▸ What is required
For this exercise, write out the whole listing below exactly, omitting its images.

▸ Dataset section
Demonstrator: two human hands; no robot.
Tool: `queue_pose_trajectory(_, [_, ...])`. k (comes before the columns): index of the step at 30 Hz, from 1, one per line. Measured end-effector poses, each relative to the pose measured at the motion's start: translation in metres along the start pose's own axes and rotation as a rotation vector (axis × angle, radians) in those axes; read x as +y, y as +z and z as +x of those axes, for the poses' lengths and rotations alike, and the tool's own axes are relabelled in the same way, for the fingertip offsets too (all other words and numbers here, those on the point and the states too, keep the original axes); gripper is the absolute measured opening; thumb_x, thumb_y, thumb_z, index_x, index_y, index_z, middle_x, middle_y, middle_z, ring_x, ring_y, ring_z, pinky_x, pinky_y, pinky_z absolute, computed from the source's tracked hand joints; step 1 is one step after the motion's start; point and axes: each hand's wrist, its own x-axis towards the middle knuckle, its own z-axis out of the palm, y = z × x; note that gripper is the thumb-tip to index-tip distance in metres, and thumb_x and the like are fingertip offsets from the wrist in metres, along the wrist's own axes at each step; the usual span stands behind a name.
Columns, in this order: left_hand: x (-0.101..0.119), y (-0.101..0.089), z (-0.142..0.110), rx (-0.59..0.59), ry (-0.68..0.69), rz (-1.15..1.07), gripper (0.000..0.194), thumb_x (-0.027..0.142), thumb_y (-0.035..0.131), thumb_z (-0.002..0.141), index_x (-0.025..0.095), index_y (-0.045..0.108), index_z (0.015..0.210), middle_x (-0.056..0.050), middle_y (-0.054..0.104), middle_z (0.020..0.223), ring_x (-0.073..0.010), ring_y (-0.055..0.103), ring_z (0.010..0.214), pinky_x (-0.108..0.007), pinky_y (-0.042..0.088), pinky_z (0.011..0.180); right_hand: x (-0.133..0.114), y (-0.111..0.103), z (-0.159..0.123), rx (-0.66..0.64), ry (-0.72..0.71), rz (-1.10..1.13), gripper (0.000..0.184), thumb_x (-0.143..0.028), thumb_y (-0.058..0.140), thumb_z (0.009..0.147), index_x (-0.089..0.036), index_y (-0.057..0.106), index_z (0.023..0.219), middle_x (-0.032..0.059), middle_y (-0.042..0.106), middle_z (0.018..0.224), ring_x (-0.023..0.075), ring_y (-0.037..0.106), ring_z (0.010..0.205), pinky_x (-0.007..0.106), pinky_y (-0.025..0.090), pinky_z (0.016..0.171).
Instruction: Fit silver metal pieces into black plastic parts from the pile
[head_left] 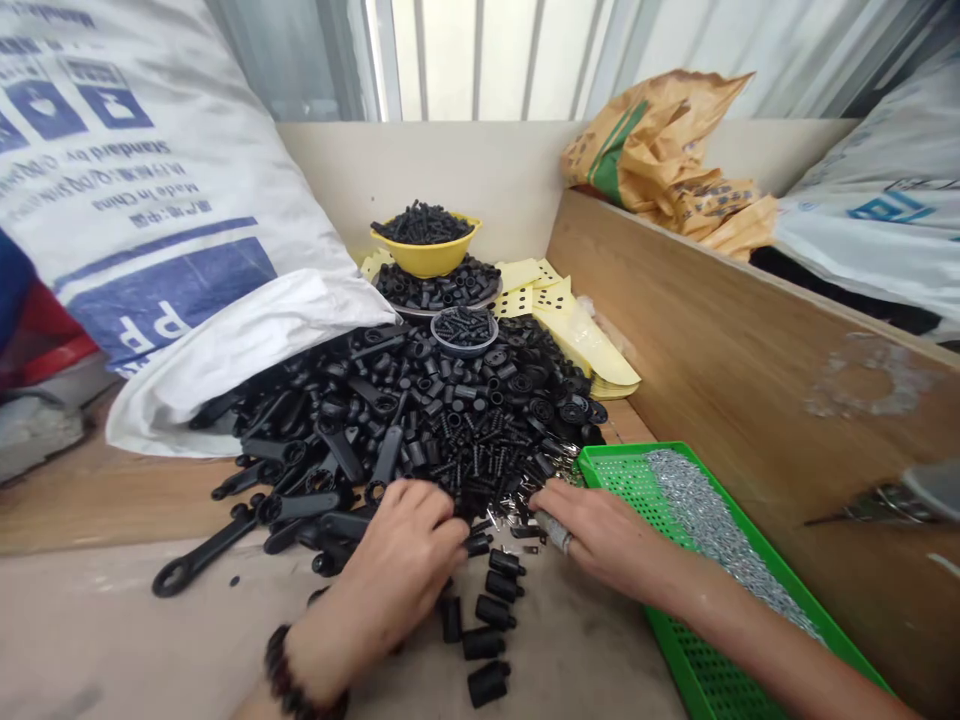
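My left hand (405, 550) is curled closed at the front edge of a heap of black plastic parts (420, 400); its fingertips are turned away, so what they hold is hidden. My right hand (600, 535), with grey wrapping round one finger, has its fingers drawn together over small shiny metal pieces (517, 505) at the heap's right front. Whatever is between those fingertips is too small to make out. Between the hands, several black cylinders (495, 612) with narrow ends lie in a rough column on the table.
A green perforated tray (675, 640) of small silvery pieces lies under my right forearm. Behind the heap stand a yellow bowl (427, 258) and a small round dish (465, 348) of black parts, beside yellow cards (577, 340). A white sack (172, 180) and a wooden partition (720, 340) flank them.
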Motion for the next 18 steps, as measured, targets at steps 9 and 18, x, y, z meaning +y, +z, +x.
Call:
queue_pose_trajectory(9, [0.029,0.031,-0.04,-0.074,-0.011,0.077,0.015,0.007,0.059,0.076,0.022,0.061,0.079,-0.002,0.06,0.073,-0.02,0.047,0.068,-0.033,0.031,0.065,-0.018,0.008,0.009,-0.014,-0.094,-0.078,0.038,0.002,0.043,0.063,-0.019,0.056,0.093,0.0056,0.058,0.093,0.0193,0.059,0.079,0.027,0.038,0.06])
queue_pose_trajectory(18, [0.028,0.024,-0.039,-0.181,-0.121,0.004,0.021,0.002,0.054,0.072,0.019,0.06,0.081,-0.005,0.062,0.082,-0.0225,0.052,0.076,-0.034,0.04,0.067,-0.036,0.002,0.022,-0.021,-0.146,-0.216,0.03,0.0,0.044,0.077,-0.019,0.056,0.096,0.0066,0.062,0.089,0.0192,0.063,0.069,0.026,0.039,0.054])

▸ Written answer
Demonstrator: two human hands; no robot.
Tool: `queue_pose_trajectory(_, [_, ...])`. k (comes before the columns): index of the step at 30 Hz, from 1, one per line. Measured end-effector poses, each relative to the pose measured at the motion's start: translation in metres along the start pose's own axes and rotation as a rotation vector (axis × angle, radians) in those axes; read x as +y, y as +z and z as +x of those axes, for the poses' lengths and rotations alike, and the tool's own axes are relabelled in the same way, for the fingertip offsets too (all other words and numbers here, those on the point and the states too, keep the original axes); gripper is the absolute measured opening; thumb_x, thumb_y, thumb_z, index_x, index_y, index_z, middle_x, middle_y, middle_z, ring_x, ring_y, ring_z, pinky_x, pinky_y, pinky_z absolute, computed from the source's tracked hand joints; step 1 is one step after the motion's start; point and axes: each hand's wrist, its own x-axis towards the middle knuckle, its own z-axis out of the palm, y = z × x; note that gripper is the thumb-tip to index-tip distance in metres, and thumb_x and the like are fingertip offsets from the wrist in metres, along the wrist's own axes at each step; the usual span stands behind a name.
Columns, in this order: left_hand: x (-0.101..0.119), y (-0.101..0.089), z (-0.142..0.110), rx (-0.59..0.59), ry (-0.68..0.69), rz (-1.15..1.07), gripper (0.000..0.194), thumb_x (-0.027..0.142), thumb_y (-0.035..0.131), thumb_z (-0.002..0.141), index_x (-0.025..0.095), index_y (-0.045..0.108), index_z (0.015..0.210), middle_x (-0.056..0.050), middle_y (-0.054..0.104), middle_z (0.020..0.223), ring_x (-0.073..0.010), ring_y (-0.055..0.103), ring_z (0.010..0.214), pinky_x (-0.108..0.007), pinky_y (-0.042..0.088), pinky_z (0.011..0.180); right_hand: x (-0.133..0.114), y (-0.111..0.103), z (-0.159..0.123), rx (-0.66..0.64), ry (-0.72..0.71), rz (-1.10..1.13), gripper (0.000..0.184), thumb_x (-0.143..0.028), thumb_y (-0.058..0.140), thumb_z (0.009..0.147), index_x (-0.089..0.036), index_y (-0.057..0.106), index_z (0.023..0.219), middle_x (-0.032..0.059), middle_y (-0.042..0.106), middle_z (0.018..0.224), ring_x (-0.023..0.075), ring_y (-0.037..0.106), ring_z (0.010..0.205), pinky_x (-0.007..0.106), pinky_y (-0.025..0.090), pinky_z (0.016..0.171).
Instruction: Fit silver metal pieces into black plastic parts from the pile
[head_left] 
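My left hand (405, 550) is curled closed at the front edge of a heap of black plastic parts (420, 400); its fingertips are turned away, so what they hold is hidden. My right hand (600, 535), with grey wrapping round one finger, has its fingers drawn together over small shiny metal pieces (517, 505) at the heap's right front. Whatever is between those fingertips is too small to make out. Between the hands, several black cylinders (495, 612) with narrow ends lie in a rough column on the table.
A green perforated tray (675, 640) of small silvery pieces lies under my right forearm. Behind the heap stand a yellow bowl (427, 258) and a small round dish (465, 348) of black parts, beside yellow cards (577, 340). A white sack (172, 180) and a wooden partition (720, 340) flank them.
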Motion for the next 18 steps, as measured, targets at steps 9 and 18, x, y, z meaning +y, +z, +x.
Call:
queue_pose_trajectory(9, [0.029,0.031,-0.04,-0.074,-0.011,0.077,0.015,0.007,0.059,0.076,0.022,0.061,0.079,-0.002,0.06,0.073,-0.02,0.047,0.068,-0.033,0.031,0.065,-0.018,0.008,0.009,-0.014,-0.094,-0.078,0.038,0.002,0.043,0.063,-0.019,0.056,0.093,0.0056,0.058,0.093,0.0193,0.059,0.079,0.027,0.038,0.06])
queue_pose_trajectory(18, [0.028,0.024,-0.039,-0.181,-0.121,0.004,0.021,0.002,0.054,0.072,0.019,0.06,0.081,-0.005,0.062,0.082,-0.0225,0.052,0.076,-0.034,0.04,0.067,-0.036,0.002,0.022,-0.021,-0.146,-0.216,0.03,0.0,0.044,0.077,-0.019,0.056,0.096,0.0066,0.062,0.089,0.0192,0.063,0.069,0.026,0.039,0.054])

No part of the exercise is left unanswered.